8.       Confidentiality and Use of Source Code.

         (a)      Upon release of the Source Code to NYNEX pursuant to this
                  Escrow Agreement, NYNEX shall preserve the Source Code in
                  confidence in accordance with the same degree of care
                  practiced by it, but not less than reasonable care, to
                  safeguard its proprietary source code against unauthorized use
                  and disclosure, and shall use the Source Code only as
                  authorized under this Escrow Agreement and the Underlying
                  Agreement.

         (b)      This Section 8 shall survive the termination of this Escrow
                  Agreement for a period of twenty-five (25) years.

9.       Fees.

         NYNEX shall pay to Escrow Agent, in advance, fees at the standard rate
         prescribed from time to time by Escrow Agent for performance of
         services under this Escrow Agreement.

10.      No Duty to Inquire into Truth, Authenticity of Authority/Right to
         Require Additional Documents,

         Escrow Agent shall not be required to inquire into the truth of any
         statements or representations contained in any notices, certificates or
         other documents required or otherwise provided hereunder, and shall be
         entitled to assume that the signatures on such documents are genuine,
         that the persons signing on behalf of any party thereto are duly
         authorized to execute the same, and that all actions necessary to
         render any such documents binding on the party purportedly executing
         the same have been duly undertaken. Without in any way limiting the
         foregoing, Escrow Agent may in it's discretion require from Infoseek or
         NYNEX additional documents which it deems to be necessary or desirable
         in the course of performing its obligations hereunder.

11.      No Liability.

         Both Infoseek and NYNEX agree to and hereby do release Escrow Agent
         from and against any and all liability to them for losses, damages, and
         expenses (including attorneys' fees) that may be incurred by them on
         account of Escrow Agent's compliance in good faith with the terms of
         this Escrow Agreement.

12.      Notices.

         Notices, demands and other communications under this Agreement shall be
         delivered by registered or certified mail, return receipt requested, to
         the intended recipient at the address set forth below, or to such other
         address as such recipient shall have designated by notice to the
         sending party. Notices shall be deemed to have been given and received
         when signed for on the return receipt.

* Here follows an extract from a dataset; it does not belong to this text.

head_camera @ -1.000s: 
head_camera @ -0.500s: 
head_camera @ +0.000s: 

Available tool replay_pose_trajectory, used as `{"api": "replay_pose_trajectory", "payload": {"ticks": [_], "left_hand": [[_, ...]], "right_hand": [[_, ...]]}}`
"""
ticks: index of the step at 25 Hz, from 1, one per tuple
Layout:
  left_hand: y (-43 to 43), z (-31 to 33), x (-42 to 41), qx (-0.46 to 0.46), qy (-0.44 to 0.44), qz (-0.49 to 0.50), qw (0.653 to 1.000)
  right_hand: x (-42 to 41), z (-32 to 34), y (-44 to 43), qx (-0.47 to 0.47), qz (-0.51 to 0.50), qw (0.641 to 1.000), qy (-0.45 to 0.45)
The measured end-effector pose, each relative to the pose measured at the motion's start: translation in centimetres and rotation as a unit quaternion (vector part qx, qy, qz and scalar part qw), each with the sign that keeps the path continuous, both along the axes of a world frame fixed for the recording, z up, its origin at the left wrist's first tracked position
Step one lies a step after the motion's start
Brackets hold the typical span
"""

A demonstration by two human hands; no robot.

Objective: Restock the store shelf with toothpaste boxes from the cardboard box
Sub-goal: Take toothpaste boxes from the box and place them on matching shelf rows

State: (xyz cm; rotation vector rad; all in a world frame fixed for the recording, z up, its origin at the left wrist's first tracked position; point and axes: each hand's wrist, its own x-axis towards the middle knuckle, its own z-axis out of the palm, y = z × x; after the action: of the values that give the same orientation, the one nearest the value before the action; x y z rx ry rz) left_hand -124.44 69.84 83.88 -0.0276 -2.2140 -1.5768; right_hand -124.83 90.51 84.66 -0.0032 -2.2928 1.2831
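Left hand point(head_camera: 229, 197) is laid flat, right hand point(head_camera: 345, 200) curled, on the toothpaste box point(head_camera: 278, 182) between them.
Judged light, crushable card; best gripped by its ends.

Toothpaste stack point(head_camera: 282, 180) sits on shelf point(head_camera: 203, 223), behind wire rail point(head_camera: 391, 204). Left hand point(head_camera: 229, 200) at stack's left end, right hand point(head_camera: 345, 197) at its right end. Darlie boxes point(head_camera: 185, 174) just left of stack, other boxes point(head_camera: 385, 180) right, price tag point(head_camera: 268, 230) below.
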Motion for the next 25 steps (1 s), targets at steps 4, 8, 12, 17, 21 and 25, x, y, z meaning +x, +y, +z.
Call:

                                    20 of 25
   21
If to Infoseek:                           If to NYNEX:
Attn: General Counsel                     Attn: _______________________
Infoseek Corporation                      NYNEX Information Technologies Company
2620 Augustine Drive, Suite 250           35 Village Road
Santa Clara, CA 95054                     Middleton, MA 01949
Telephone: (408) 567-2700                 Telephone: (508) ________
FAX: (408) 986-1889                       FAX: (508) 762-1066

If to Escrow Agent:
Attn: Escrow Officer
Data Securities International

- -----------------------------
- -----------------------------
Telephone
         --------------------
Fax:
    -------------------------

13.      Termination.

         This Escrow Agreement shall remain in full force and effect until the
         expiation or termination of the Underlying Agreement, unless terminated
         earlier in accordance with the provisions of this Escrow Agreement.
         This Escrow Agreement may not be terminated or modified except in
         writing signed by Escrow Agent, Infoseek and NYNEX. Upon termination of
         this Escrow Agreement Escrow Agent shall return Source Code to
         Infoseek.

14.      Entire Agreement.

         This Escrow Agreement and the Underlying Agreement set forth and the
         entire agreement and understanding between the parties relating to the
         subject matter hereof, superseding and merging all prior and
         contemporaneous discussions, proposals, and agreements, oral or
         written, and all other communications between the parties relating to
         this Escrow Agreement.

IN WITNESS WHEREOF, the parties have caused this Agreement by their duly
authorized representatives as of the date or dates set forth below.



NYNEX INFORMATION TECHNOLOGIES                              INFOSEEK CORPORATION
COMPANY
                                                         
                                                            By: 
                                                               -----------------------------------
By: 
   ----------------------------
                                                            Print Name ---------------------------

Print Name  
          --------------------- 
                                                            Title  
                                                                  ---------------------------------
Title  
      -------------------------
                                                            Date 
                                                                 ----------------------------------
Date  
     --------------------------


                                    21 of 25
   22
DATA SECURITIES INTERNATIONAL

By:
   -------------------------------------- 

Print Name
          -------------------------------

Title  
      -----------------------------------

Date
    -------------------------------------

                                    22 of 25
                                               
   23
                                   EXHIBIT C-1
                 SOFTWARE SUPPORT AND PROGRAM ERROR CORRECTIONS

Support to NYNEX for Program Error diagnosis and primary responsibility for
correcting Licensed Software Errors or Documentation errors will be in the
Infoseek organization.

NYNEX will attempt to diagnose all incoming problem reports; however, it may be
necessary to send problems and problem files to Infoseek for final diagnosis.
Infoseek shall have the capability to receive files electronically by modem from
NYNEX.

The severity of a Program Error will determine the response and correction time
requirements. A "critical" Program Error is one that makes the product
substantially non-functional, without an available workaround, and is a Severity
level 1 in the classification outlined below. A "non-critical" Program Error is
Severity levels 2, 3 or 4 in the classification.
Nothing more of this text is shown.